Of all the entries below, only the lines from the one with "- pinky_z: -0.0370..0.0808" up to and including the one with "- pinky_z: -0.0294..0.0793" are to be duplicated exactly.

Data section:
------------------------------------
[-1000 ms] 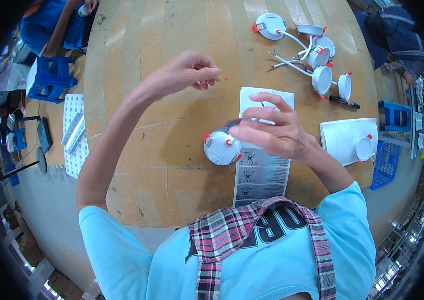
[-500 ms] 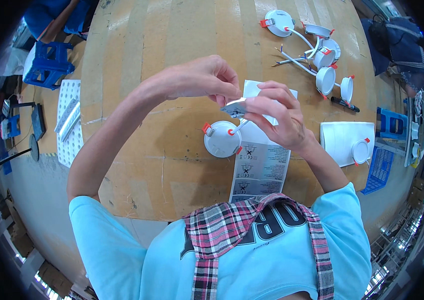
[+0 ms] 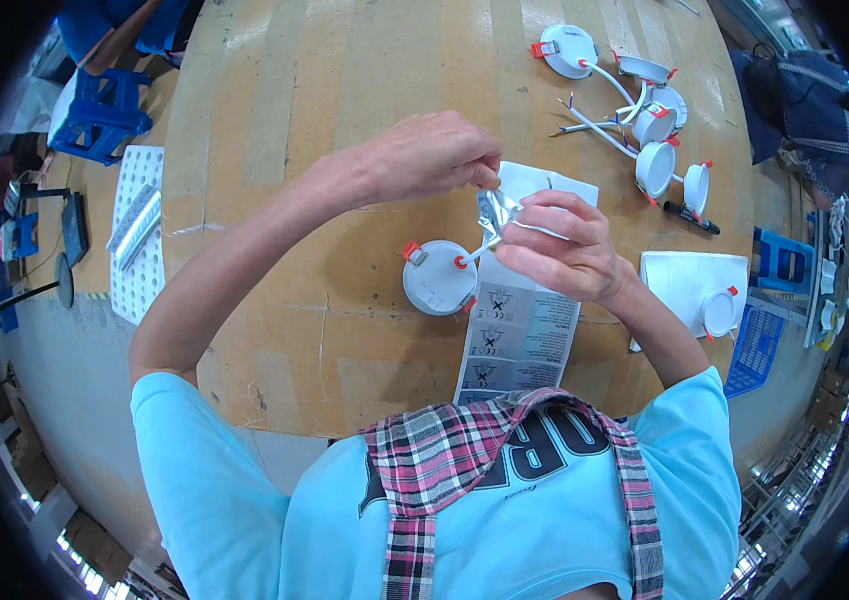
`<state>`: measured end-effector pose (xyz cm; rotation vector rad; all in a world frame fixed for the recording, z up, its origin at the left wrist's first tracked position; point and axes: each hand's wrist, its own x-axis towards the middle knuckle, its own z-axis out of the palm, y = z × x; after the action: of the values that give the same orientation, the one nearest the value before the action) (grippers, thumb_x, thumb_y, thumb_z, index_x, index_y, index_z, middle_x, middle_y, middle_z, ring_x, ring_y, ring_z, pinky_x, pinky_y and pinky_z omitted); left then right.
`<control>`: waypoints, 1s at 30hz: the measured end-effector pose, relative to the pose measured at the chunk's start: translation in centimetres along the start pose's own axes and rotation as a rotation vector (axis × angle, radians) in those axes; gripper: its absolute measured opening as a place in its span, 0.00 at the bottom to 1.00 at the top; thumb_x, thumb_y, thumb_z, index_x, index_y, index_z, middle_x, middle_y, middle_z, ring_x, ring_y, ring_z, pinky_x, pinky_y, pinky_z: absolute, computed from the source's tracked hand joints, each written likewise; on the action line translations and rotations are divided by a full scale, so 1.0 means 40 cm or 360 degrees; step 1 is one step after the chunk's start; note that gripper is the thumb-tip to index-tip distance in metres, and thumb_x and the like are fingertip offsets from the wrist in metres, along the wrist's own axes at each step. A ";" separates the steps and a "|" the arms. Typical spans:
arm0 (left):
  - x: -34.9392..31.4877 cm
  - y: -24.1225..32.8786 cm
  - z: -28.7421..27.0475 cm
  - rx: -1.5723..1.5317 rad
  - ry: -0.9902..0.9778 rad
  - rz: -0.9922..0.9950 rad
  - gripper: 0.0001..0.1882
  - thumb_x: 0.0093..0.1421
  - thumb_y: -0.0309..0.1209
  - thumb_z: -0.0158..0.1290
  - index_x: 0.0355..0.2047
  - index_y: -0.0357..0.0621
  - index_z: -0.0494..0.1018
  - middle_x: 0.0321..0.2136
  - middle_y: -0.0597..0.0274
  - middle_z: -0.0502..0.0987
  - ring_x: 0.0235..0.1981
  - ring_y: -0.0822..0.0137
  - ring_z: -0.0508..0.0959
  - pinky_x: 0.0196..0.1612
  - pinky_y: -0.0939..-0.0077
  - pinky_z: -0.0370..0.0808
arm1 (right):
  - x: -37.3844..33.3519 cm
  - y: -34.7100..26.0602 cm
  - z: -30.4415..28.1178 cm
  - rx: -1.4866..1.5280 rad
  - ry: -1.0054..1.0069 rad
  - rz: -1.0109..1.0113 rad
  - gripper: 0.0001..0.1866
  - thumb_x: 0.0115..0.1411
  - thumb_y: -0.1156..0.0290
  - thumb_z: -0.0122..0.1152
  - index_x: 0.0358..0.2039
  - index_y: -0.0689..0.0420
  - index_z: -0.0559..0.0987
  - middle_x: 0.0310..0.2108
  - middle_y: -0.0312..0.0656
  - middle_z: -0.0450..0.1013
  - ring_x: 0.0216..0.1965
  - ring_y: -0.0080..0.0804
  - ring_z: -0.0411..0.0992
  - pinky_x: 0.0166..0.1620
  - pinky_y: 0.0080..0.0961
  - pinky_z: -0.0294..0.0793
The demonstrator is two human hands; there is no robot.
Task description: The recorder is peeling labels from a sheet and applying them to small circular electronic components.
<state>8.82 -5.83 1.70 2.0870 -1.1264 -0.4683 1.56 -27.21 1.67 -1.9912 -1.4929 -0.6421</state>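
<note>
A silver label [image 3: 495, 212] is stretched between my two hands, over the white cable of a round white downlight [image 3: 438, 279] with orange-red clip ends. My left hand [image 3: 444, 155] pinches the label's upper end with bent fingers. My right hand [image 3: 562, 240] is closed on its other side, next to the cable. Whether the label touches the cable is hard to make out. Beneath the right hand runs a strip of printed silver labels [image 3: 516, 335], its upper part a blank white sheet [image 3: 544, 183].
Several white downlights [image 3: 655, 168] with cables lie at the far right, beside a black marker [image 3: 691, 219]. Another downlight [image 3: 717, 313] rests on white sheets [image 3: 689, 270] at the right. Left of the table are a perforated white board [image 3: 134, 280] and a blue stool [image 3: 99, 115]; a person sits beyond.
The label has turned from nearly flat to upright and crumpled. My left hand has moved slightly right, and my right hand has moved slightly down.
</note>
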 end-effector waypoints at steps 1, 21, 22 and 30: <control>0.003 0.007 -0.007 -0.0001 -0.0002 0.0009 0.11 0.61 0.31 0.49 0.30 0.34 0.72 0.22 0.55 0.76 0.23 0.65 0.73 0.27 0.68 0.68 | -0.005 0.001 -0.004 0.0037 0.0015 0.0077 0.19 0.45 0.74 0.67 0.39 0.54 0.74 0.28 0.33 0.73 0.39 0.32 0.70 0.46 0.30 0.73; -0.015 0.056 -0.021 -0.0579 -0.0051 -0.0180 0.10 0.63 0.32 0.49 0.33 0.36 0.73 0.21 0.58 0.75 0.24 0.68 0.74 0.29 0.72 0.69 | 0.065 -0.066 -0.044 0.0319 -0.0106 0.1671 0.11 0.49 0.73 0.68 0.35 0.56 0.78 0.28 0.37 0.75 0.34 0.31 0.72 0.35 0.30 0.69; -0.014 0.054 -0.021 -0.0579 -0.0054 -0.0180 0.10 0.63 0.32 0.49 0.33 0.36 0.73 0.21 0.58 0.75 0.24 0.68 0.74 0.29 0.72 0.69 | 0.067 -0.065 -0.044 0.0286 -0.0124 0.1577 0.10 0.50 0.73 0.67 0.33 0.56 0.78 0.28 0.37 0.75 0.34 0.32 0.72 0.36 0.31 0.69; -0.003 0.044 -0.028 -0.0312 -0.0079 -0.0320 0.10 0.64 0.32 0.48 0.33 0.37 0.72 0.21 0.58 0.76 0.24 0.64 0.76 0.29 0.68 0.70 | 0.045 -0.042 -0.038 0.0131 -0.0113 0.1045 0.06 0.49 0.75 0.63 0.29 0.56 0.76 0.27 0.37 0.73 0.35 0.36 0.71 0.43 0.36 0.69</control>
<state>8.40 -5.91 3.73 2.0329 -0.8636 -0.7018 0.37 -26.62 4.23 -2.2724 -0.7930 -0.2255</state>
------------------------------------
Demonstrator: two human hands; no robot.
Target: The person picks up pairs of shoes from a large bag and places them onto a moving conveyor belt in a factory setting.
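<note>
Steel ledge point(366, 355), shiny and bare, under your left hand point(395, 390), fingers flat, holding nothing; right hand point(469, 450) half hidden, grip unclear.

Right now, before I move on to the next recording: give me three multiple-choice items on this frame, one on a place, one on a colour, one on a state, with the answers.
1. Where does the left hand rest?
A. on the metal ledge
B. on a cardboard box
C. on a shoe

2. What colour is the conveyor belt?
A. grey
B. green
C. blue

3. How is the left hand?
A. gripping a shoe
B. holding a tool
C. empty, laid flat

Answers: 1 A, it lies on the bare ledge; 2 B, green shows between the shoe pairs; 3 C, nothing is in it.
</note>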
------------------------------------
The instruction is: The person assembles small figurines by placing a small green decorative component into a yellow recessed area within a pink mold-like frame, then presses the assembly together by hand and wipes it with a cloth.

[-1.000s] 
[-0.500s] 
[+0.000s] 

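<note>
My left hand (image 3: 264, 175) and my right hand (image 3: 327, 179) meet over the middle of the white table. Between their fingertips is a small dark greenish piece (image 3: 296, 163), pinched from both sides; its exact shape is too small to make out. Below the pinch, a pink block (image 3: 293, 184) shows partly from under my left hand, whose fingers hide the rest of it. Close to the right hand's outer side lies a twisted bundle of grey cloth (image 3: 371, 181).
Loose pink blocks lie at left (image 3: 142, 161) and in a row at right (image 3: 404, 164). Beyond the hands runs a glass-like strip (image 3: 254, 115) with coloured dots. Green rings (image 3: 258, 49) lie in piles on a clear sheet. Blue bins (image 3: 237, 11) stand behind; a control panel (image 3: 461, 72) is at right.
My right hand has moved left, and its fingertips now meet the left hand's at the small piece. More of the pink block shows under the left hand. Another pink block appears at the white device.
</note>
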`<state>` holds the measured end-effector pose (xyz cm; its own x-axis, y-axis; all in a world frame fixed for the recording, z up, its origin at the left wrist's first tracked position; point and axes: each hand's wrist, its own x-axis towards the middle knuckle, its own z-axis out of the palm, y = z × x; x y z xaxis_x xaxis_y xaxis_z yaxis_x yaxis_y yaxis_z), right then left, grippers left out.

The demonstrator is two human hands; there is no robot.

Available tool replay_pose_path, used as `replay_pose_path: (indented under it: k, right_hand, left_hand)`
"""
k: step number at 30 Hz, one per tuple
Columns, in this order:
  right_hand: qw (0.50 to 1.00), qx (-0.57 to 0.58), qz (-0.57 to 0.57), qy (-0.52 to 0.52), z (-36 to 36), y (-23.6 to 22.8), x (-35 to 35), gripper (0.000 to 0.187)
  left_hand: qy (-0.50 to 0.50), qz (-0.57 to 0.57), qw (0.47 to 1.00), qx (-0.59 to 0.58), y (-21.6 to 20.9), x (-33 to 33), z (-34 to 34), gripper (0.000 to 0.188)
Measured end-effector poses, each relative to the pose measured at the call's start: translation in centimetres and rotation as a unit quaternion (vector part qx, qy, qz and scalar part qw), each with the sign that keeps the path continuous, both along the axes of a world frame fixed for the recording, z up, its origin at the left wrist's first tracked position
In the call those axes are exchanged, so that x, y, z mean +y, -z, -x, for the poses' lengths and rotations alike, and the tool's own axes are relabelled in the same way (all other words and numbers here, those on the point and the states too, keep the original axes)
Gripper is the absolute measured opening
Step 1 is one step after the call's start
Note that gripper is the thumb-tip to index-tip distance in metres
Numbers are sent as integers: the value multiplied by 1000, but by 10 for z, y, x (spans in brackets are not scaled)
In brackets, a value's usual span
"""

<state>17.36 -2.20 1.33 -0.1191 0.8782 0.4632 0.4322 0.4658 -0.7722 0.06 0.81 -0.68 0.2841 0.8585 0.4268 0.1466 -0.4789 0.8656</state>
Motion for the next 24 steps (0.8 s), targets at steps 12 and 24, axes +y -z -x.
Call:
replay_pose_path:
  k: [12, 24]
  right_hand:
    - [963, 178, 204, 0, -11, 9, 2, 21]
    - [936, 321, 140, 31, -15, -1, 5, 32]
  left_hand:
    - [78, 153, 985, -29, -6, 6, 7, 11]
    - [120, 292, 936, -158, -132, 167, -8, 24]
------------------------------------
Exercise answer:
  - pinky_z: -0.0370..0.0808
arm1 (right):
  - x: -37.3844..33.3519 cm
  - y: -34.7100..26.0602 cm
  - z: -30.4415..28.1178 cm
  - rx: -1.4866..1.5280 rad
  - ry: -1.0054..1.0069 rad
  - rz: -1.0109..1.0113 rad
  - gripper: 0.0001..0.1866
  - thumb_x: 0.0115..0.1411
  - thumb_y: -0.1156..0.0290
  - thumb_z: -0.0122..0.1152
  - index_x: 0.0358..0.2039
  - index_y: -0.0689..0.0420
  - index_z: -0.0559..0.0987
  - middle_x: 0.0310..0.2108
  - middle_y: -0.0312..0.0656
  - middle_z: -0.0450..0.1013
  - ring_x: 0.0216..0.1965
  - ring_y: -0.0080..0.0804
  - ring_z: -0.0411..0.0992
  - pinky_x: 0.0166..0.1620
  - pinky_y: 0.0080..0.0961
  - pinky_z: -0.0294..0.0793

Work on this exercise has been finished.